__AIM OF THE EXERCISE__
From the line with "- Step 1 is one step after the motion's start" through the line with "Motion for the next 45", inclusive, return each line of the data below exactly and leave the rest out.

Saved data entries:

____________________

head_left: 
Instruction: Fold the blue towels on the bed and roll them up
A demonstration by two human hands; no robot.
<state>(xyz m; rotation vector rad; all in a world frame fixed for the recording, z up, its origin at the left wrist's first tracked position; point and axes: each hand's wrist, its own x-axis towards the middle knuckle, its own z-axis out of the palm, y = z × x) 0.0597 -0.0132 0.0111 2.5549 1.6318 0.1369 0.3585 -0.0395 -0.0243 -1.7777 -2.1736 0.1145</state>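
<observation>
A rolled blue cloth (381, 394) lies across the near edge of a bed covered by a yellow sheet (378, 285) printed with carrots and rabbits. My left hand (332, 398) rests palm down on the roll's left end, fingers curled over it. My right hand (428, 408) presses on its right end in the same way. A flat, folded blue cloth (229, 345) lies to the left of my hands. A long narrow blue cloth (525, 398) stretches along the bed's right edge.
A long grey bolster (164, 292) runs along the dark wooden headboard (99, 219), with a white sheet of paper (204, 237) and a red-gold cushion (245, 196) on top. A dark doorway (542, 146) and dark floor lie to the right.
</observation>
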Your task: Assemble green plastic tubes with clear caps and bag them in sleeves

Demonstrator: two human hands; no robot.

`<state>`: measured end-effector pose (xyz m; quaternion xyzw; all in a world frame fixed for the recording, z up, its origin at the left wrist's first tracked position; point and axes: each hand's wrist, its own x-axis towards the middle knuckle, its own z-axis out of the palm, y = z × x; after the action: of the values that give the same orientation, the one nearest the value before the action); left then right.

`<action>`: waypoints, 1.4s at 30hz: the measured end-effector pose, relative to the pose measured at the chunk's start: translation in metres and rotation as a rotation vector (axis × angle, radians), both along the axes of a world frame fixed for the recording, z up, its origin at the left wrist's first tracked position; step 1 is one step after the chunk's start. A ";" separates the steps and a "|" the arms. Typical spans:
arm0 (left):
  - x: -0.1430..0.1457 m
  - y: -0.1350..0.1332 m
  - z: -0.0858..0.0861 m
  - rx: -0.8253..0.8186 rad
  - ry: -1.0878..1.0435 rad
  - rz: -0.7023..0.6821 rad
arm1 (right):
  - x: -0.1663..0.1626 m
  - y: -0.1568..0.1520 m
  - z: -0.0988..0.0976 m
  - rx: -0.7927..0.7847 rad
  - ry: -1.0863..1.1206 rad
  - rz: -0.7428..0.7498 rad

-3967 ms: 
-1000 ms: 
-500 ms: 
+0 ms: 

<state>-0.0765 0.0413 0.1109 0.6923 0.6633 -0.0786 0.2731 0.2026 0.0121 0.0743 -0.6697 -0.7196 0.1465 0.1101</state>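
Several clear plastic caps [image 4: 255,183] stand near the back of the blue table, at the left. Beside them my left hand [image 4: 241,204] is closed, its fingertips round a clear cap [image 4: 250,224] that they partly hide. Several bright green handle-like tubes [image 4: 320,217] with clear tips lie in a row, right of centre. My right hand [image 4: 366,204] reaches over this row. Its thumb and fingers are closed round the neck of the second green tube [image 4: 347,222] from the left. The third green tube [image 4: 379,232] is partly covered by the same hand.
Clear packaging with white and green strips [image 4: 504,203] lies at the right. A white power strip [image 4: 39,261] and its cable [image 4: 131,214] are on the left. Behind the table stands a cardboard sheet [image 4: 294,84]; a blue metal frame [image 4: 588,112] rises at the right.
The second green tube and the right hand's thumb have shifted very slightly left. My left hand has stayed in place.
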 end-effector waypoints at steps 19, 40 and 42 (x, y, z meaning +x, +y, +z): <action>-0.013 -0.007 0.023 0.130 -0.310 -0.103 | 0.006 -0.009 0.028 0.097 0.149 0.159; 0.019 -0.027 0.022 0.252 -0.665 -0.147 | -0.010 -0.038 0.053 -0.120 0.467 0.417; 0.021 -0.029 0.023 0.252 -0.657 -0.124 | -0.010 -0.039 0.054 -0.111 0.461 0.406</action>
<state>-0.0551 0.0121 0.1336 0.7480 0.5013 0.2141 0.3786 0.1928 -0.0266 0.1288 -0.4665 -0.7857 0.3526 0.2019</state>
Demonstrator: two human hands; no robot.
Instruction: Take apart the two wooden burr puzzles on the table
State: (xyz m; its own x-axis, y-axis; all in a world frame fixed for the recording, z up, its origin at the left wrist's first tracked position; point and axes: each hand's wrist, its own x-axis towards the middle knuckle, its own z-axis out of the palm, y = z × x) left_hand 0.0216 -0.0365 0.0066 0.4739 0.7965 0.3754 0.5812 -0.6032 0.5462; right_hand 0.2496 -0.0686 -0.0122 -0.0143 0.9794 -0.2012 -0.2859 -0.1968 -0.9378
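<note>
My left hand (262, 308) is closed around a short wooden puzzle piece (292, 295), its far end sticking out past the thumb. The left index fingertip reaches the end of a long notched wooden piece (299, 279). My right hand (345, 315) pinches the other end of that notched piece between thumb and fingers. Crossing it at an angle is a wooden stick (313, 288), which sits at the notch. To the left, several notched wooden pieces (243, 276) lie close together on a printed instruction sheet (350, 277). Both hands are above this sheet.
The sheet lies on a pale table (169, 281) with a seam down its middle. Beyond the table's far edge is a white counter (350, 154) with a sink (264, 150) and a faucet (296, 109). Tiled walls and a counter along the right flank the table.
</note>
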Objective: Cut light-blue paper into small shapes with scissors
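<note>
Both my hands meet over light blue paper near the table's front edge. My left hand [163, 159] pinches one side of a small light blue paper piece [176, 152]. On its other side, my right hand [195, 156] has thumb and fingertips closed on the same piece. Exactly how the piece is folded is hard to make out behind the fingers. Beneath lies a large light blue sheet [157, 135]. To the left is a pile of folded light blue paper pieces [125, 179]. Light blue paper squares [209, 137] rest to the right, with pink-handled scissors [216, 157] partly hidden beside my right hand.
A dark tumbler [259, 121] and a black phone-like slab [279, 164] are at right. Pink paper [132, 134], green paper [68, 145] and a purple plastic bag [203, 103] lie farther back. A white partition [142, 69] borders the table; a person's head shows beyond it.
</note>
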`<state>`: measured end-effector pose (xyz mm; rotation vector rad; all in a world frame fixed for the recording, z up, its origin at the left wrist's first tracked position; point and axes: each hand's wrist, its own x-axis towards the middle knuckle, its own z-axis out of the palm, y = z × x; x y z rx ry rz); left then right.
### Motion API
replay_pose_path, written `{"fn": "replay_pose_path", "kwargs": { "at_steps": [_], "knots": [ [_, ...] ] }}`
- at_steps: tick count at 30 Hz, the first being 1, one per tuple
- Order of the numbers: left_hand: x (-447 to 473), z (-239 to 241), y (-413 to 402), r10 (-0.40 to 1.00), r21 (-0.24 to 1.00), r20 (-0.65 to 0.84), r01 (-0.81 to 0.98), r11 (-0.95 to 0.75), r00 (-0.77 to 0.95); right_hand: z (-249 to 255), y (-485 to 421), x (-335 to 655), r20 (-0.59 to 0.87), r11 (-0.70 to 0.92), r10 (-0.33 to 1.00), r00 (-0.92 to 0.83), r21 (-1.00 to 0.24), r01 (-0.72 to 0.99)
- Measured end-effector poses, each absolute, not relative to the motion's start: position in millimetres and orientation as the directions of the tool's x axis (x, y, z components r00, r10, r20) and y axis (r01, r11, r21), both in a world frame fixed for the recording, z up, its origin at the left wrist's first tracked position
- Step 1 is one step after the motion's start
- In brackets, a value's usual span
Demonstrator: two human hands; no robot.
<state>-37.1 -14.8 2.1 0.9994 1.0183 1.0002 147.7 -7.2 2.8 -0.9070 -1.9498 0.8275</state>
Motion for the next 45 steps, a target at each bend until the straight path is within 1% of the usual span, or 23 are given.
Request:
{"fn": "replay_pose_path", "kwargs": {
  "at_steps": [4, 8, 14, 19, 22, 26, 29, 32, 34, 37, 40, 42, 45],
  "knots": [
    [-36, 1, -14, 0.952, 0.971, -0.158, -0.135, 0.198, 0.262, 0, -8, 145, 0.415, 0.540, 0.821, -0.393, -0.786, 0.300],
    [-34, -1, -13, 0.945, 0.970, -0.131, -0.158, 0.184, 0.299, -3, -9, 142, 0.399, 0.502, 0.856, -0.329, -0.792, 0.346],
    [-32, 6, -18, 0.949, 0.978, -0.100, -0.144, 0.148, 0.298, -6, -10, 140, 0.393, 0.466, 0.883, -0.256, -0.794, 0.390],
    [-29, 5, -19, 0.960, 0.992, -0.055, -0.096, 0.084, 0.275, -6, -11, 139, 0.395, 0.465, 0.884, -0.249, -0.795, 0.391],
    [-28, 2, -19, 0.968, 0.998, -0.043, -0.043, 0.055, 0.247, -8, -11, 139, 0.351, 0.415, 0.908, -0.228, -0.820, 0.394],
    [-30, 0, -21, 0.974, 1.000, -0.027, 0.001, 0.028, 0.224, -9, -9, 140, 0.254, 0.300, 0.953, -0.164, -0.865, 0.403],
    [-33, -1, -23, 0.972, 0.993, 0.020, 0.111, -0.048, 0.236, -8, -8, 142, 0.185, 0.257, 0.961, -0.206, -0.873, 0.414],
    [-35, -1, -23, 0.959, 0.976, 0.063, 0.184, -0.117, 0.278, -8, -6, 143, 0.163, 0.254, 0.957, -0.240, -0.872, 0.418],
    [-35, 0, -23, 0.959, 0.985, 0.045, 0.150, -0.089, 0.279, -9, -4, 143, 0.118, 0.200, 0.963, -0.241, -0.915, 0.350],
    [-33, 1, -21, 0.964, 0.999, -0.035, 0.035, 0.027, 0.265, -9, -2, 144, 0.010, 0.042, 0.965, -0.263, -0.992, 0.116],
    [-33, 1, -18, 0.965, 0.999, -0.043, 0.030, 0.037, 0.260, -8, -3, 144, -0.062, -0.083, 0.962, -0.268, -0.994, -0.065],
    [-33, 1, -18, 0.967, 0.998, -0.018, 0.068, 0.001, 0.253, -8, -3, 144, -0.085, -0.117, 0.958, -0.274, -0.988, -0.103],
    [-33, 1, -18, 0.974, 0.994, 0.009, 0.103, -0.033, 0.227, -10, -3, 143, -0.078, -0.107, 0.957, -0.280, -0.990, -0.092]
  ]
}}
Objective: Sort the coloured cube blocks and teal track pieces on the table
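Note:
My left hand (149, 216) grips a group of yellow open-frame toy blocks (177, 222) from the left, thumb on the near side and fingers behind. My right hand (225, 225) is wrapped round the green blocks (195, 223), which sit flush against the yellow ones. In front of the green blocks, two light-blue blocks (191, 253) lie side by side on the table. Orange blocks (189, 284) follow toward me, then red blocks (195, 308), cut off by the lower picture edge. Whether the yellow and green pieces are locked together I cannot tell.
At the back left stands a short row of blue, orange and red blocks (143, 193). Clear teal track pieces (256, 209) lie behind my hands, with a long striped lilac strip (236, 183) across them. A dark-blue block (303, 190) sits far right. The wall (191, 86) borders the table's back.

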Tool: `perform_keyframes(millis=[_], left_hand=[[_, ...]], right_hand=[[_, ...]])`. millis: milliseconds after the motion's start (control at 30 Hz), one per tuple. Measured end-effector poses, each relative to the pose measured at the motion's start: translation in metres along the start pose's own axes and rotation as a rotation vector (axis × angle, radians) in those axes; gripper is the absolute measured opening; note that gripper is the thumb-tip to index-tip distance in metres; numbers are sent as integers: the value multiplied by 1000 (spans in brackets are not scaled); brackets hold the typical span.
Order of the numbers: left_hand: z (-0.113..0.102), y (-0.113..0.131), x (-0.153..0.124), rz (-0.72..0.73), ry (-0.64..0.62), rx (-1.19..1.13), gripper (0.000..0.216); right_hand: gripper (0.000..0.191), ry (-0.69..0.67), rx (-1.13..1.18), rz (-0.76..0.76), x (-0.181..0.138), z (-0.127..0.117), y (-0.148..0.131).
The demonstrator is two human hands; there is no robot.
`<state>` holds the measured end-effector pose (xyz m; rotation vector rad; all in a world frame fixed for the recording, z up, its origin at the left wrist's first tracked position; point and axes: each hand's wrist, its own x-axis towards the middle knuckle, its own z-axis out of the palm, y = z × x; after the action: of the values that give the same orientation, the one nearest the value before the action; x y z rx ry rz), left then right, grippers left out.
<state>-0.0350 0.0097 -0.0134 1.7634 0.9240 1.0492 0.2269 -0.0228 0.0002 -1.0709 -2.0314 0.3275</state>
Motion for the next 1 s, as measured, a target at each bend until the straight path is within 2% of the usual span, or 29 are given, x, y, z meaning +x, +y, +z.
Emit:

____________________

__OUTPUT FOR THIS TASK__
- Step 1 is one step after the motion's start
- In brackets, a value's usual span
Demonstrator: two human hands; no robot.
<state>-37.1 -14.8 2.1 0.9994 1.0183 1.0002 147.7 -7.2 2.8 -0.9070 -1.9498 0.8275</state>
Motion for the next 45 steps, a target at each bend until the straight path is within 1% of the usual span, or 23 are given.

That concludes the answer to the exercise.